*** Input data ***

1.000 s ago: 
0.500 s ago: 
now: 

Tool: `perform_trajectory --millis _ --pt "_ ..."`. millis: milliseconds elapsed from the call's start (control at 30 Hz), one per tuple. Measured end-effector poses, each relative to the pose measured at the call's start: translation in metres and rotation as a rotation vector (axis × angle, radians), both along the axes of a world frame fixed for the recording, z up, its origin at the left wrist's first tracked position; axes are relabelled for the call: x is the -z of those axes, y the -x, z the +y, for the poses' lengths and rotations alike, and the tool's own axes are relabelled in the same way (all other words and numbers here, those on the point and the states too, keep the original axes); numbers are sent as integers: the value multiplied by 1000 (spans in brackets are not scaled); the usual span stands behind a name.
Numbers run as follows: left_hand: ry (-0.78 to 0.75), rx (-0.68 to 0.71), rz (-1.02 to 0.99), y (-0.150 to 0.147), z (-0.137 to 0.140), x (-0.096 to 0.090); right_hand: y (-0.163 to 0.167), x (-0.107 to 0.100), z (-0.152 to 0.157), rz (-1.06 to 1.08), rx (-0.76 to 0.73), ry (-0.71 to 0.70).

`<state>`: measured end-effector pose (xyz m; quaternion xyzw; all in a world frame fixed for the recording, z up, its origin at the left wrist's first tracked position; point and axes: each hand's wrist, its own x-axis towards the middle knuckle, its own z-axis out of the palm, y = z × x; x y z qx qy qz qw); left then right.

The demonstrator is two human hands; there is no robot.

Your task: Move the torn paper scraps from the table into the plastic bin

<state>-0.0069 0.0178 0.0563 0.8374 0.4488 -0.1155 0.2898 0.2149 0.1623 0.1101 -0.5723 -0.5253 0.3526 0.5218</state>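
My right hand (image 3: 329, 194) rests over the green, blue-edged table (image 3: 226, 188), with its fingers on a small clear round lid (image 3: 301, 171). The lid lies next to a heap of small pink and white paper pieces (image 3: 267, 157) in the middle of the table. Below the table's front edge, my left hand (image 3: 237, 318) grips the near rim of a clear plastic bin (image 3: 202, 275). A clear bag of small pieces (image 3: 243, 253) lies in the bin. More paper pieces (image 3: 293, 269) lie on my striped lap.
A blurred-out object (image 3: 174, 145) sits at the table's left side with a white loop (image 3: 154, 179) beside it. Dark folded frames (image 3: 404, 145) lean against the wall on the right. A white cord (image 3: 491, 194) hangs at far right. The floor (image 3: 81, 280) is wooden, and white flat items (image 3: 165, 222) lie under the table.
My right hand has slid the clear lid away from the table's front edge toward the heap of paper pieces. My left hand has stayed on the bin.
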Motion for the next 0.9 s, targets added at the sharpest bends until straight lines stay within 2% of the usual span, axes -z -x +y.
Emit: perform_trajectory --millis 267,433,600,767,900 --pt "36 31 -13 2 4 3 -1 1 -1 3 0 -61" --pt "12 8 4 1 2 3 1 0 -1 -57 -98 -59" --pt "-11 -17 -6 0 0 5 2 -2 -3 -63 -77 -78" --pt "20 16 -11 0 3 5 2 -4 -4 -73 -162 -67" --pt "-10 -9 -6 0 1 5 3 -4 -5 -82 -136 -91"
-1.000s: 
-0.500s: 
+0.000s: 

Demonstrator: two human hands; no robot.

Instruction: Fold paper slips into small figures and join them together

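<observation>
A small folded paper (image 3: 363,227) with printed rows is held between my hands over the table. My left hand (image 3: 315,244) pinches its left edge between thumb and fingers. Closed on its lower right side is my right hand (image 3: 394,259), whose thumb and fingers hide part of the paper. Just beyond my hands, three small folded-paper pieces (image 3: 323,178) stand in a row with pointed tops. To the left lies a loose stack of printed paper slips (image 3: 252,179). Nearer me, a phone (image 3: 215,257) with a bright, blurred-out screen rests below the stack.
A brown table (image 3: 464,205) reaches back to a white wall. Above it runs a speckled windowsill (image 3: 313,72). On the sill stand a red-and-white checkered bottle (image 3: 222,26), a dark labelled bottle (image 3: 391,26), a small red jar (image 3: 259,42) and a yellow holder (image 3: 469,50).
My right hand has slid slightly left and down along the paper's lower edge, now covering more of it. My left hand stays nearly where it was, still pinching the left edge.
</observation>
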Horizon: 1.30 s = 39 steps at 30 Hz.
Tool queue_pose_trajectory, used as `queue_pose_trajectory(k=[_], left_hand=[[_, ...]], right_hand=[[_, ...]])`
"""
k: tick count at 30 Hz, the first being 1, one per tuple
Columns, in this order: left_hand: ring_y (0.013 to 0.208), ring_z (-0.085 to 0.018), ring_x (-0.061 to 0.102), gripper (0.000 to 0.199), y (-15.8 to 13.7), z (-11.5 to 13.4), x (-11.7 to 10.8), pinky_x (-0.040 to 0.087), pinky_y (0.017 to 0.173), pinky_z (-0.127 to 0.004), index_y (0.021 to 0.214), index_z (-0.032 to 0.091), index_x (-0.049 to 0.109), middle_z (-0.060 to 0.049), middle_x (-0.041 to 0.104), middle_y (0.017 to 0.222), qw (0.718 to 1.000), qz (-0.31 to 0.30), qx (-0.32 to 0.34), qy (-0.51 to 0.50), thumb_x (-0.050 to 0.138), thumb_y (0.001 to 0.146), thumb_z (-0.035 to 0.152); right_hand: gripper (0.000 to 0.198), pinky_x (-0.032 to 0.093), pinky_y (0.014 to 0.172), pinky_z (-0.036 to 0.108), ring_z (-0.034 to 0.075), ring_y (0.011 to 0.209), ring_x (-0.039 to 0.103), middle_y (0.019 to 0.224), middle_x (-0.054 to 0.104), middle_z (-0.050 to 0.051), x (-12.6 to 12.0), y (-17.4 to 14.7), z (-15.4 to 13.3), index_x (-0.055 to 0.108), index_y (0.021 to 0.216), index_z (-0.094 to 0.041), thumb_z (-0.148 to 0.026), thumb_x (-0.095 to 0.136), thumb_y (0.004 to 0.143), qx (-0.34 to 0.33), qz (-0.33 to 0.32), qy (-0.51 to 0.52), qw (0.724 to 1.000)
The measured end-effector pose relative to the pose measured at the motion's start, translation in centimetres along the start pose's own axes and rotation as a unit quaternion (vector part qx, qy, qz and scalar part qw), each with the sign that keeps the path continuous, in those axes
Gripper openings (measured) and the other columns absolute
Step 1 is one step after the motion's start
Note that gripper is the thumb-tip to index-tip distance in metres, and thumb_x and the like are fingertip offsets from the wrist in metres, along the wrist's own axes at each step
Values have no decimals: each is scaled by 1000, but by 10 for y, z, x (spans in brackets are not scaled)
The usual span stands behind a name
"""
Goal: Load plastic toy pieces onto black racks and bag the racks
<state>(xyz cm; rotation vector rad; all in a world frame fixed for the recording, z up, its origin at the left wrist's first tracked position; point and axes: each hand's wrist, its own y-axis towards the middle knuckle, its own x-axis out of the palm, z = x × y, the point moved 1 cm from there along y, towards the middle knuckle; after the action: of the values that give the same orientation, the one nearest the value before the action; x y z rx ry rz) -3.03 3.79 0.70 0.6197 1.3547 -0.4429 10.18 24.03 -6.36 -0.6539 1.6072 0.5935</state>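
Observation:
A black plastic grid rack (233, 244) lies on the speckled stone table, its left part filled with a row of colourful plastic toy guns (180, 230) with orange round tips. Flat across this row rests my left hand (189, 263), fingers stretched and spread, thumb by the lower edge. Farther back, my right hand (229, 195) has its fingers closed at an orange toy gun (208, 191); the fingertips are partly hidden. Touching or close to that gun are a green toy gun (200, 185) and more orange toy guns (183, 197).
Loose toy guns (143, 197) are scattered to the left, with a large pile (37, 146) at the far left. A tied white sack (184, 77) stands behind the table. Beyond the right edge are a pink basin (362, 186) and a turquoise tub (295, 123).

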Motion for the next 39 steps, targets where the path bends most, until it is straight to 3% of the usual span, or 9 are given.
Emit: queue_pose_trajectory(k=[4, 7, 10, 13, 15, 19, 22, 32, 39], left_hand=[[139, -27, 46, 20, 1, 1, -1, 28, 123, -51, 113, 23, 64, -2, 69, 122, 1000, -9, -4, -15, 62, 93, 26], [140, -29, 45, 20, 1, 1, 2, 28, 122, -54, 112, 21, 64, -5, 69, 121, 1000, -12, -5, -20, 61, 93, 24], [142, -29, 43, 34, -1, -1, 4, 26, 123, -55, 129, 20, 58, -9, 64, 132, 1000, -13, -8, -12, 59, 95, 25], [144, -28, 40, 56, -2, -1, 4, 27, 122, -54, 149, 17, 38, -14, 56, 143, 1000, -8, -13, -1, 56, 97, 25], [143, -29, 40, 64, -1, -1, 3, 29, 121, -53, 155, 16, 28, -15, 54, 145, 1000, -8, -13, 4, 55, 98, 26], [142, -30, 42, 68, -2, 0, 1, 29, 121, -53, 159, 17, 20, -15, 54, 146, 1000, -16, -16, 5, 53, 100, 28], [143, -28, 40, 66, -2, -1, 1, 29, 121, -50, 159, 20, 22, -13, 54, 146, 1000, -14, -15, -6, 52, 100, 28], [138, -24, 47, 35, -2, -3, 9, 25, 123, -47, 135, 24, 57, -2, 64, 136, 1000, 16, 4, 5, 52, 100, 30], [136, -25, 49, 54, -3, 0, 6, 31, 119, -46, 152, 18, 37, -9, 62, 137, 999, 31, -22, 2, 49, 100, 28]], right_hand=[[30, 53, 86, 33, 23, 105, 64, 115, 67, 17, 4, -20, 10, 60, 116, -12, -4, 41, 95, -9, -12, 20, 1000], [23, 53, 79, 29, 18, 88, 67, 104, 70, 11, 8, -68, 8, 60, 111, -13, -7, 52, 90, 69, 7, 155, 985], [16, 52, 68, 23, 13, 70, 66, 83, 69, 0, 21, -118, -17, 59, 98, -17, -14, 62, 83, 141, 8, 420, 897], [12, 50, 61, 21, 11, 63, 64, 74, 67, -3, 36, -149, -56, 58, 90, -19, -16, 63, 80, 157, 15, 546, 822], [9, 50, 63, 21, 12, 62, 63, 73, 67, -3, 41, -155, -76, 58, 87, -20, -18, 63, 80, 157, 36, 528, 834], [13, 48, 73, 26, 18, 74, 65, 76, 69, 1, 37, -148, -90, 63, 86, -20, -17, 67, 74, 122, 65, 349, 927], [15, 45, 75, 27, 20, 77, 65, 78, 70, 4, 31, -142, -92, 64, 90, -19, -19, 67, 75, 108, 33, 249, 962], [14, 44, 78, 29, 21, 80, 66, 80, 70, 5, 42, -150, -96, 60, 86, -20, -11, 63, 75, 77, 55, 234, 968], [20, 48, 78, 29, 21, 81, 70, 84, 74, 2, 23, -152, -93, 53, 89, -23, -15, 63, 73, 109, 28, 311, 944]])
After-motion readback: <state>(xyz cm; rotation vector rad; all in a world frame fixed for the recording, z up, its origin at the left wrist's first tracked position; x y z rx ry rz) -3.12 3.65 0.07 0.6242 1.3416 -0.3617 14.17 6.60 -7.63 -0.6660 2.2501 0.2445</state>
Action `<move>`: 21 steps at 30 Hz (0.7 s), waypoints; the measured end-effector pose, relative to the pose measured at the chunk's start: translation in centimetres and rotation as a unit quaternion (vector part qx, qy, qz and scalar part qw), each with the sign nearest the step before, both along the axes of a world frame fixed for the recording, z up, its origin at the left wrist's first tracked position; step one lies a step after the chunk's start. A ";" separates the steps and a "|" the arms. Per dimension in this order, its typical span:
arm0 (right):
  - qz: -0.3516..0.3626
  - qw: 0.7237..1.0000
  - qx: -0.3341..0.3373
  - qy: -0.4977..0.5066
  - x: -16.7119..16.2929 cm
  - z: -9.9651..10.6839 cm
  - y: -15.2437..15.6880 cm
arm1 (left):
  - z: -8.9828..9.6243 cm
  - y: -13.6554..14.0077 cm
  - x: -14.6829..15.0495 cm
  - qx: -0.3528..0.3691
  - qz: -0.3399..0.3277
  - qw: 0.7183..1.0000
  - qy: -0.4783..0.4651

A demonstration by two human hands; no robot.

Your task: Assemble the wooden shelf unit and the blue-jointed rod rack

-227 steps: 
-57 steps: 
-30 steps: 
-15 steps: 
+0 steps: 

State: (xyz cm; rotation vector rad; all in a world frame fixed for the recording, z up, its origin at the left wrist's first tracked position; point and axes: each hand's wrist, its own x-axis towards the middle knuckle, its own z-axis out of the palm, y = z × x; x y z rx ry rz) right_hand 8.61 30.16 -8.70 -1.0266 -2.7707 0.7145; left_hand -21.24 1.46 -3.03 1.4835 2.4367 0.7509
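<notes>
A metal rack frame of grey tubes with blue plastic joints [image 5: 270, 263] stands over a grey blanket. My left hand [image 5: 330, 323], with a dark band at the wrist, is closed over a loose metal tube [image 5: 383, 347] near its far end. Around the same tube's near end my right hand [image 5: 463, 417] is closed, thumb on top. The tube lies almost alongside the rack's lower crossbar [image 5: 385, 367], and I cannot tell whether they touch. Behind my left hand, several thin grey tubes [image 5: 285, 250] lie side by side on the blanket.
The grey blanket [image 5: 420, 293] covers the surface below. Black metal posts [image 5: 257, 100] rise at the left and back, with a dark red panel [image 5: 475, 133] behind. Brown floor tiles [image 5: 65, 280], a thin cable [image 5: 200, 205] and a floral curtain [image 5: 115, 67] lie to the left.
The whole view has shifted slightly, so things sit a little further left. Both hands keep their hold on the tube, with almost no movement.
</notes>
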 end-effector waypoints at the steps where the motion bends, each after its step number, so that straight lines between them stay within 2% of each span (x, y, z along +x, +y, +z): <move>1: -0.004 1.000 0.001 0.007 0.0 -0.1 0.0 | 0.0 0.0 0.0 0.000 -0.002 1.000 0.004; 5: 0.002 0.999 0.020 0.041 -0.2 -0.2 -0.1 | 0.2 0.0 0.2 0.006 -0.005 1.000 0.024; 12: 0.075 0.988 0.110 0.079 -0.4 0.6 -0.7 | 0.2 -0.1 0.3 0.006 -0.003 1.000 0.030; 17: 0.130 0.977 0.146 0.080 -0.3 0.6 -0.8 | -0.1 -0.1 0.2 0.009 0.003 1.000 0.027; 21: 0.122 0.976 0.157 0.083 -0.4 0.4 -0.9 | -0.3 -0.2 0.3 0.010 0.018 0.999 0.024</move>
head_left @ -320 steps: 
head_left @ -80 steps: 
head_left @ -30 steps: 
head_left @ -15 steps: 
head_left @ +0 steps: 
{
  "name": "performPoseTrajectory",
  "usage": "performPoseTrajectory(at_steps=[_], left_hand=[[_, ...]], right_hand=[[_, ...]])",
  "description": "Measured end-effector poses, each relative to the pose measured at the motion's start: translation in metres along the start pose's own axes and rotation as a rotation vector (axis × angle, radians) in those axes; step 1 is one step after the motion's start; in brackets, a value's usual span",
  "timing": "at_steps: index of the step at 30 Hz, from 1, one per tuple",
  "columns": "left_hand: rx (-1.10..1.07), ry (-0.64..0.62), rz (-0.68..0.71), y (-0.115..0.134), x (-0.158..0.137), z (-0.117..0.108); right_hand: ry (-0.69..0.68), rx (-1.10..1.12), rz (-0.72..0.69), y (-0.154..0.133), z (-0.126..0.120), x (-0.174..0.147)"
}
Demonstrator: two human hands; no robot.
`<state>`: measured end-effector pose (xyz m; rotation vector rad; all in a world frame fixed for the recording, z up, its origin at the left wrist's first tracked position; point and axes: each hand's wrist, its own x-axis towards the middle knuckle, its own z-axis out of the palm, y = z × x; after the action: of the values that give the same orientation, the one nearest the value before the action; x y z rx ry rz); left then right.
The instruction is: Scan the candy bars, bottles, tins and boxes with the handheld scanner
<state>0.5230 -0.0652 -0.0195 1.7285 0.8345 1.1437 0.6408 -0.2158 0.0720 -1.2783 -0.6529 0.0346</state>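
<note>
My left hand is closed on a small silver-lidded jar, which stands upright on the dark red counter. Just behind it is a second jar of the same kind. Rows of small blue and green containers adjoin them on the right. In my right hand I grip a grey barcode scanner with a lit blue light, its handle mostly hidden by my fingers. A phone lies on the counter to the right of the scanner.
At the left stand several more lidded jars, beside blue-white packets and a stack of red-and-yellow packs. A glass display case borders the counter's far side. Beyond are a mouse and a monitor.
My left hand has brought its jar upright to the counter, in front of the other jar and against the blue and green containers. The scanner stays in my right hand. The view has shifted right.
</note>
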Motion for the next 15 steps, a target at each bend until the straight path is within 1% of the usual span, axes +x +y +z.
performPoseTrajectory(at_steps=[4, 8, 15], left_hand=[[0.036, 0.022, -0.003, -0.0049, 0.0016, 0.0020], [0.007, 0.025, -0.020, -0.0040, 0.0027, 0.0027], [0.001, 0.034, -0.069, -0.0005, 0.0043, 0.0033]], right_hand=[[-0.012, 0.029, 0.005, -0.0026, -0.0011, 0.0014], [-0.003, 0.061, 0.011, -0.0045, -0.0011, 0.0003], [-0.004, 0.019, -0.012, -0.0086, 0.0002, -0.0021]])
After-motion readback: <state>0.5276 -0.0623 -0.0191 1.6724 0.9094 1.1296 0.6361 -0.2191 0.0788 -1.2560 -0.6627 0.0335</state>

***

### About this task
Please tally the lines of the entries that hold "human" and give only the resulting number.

### Exercise result
4